**What you need to do:** From the material below, copy each line that holds the word "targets".

**Data to use:**
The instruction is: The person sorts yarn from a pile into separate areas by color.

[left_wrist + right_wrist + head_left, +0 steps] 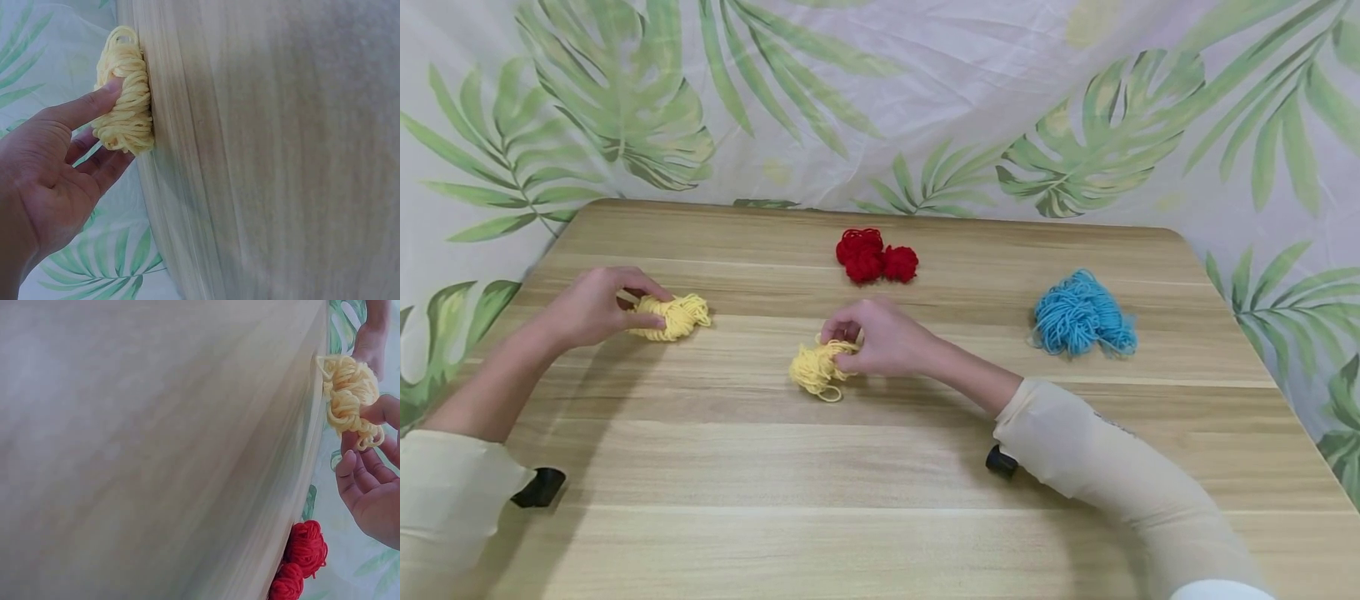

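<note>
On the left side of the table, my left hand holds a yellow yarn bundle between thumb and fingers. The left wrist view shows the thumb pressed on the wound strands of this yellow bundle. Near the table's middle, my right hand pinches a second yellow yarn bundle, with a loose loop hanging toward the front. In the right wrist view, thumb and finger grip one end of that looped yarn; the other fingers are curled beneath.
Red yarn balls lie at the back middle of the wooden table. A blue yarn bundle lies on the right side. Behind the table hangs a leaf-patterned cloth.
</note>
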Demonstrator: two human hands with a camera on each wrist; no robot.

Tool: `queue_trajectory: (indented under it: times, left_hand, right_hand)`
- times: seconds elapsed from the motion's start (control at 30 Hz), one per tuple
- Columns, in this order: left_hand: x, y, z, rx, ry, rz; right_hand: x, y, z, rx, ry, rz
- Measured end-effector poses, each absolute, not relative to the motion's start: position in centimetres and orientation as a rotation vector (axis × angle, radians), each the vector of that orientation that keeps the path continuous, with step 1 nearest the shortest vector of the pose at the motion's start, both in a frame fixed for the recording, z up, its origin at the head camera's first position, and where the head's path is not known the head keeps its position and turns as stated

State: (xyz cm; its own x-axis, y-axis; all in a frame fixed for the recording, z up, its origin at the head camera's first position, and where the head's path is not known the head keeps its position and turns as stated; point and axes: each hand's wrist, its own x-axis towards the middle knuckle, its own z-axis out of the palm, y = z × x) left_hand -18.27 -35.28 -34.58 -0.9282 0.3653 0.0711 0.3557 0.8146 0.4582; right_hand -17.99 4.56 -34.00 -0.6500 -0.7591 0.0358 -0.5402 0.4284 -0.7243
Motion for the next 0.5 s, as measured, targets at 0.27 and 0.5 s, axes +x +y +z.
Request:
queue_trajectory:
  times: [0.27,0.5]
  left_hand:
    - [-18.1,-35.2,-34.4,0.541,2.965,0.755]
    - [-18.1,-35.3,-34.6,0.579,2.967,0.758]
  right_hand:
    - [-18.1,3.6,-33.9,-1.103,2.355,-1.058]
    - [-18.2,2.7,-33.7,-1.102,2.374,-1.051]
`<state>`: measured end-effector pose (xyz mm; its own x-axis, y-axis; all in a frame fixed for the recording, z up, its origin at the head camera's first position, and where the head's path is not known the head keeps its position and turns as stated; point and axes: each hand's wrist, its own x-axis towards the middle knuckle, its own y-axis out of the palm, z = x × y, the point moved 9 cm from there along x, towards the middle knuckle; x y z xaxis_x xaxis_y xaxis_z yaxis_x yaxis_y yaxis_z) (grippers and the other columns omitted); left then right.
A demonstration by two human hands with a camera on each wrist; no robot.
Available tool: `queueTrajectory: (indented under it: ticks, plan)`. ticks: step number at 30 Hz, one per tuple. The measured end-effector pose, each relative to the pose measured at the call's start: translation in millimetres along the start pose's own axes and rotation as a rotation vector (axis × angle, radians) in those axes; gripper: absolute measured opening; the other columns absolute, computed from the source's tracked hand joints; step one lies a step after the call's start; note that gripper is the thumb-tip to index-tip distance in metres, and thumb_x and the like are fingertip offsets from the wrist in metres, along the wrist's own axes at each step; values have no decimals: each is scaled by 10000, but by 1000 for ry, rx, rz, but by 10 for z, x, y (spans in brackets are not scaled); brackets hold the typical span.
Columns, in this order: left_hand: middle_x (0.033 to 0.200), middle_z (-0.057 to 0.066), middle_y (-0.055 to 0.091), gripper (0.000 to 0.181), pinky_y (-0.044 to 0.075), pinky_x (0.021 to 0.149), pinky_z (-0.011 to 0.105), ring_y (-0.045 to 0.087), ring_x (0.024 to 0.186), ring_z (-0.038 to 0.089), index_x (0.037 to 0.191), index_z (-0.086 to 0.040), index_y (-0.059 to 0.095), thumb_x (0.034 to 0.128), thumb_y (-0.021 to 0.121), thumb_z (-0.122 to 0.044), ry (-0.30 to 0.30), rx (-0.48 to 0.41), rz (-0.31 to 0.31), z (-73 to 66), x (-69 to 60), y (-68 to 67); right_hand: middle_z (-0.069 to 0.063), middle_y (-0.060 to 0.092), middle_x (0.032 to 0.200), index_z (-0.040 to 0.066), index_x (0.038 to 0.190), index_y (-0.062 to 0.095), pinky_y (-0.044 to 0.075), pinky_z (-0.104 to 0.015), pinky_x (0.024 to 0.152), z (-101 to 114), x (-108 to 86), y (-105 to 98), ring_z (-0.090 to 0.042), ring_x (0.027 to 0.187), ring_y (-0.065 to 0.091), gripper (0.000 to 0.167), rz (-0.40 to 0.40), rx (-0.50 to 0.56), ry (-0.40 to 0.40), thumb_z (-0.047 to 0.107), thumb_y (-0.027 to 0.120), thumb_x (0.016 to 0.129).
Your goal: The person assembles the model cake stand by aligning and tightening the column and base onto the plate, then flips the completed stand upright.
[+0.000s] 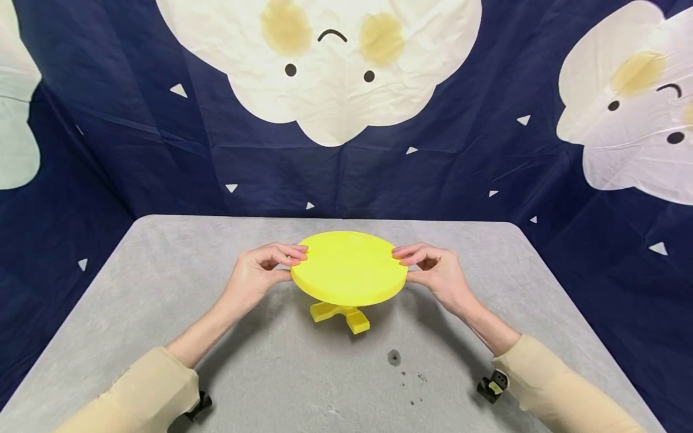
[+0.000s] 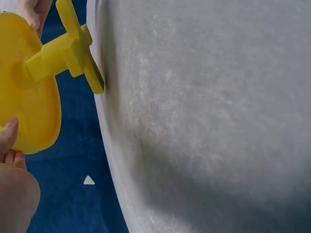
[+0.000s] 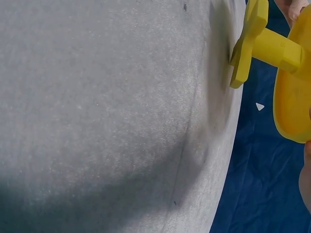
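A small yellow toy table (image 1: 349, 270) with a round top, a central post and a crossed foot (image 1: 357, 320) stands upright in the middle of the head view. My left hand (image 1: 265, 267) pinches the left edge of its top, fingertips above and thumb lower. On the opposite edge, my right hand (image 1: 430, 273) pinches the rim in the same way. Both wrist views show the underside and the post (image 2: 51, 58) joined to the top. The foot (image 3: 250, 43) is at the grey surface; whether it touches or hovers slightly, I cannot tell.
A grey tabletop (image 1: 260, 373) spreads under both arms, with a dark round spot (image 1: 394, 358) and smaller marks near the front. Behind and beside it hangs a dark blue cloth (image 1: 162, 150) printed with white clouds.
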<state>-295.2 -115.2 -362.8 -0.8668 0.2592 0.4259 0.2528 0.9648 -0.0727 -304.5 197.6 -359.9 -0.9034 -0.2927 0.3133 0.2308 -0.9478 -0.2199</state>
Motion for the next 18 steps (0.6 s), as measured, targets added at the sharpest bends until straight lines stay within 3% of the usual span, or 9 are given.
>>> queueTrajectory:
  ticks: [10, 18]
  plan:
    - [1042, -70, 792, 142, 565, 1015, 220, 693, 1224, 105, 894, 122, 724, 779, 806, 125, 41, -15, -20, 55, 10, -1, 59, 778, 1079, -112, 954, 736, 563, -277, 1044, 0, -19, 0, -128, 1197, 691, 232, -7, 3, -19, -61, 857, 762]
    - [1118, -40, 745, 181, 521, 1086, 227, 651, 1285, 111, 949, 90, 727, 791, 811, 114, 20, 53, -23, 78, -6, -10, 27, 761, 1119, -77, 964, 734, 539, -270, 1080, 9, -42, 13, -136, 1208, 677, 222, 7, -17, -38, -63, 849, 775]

**Task response:**
Motion for the next 0.5 s, as measured, targets at 0.27 and 0.5 s, axes +x +y +z.
Motion for the next 18 steps (0.6 s), as measured, targets added at the sharpest bends until straight lines stay within 3% of the usual span, or 9 are given.

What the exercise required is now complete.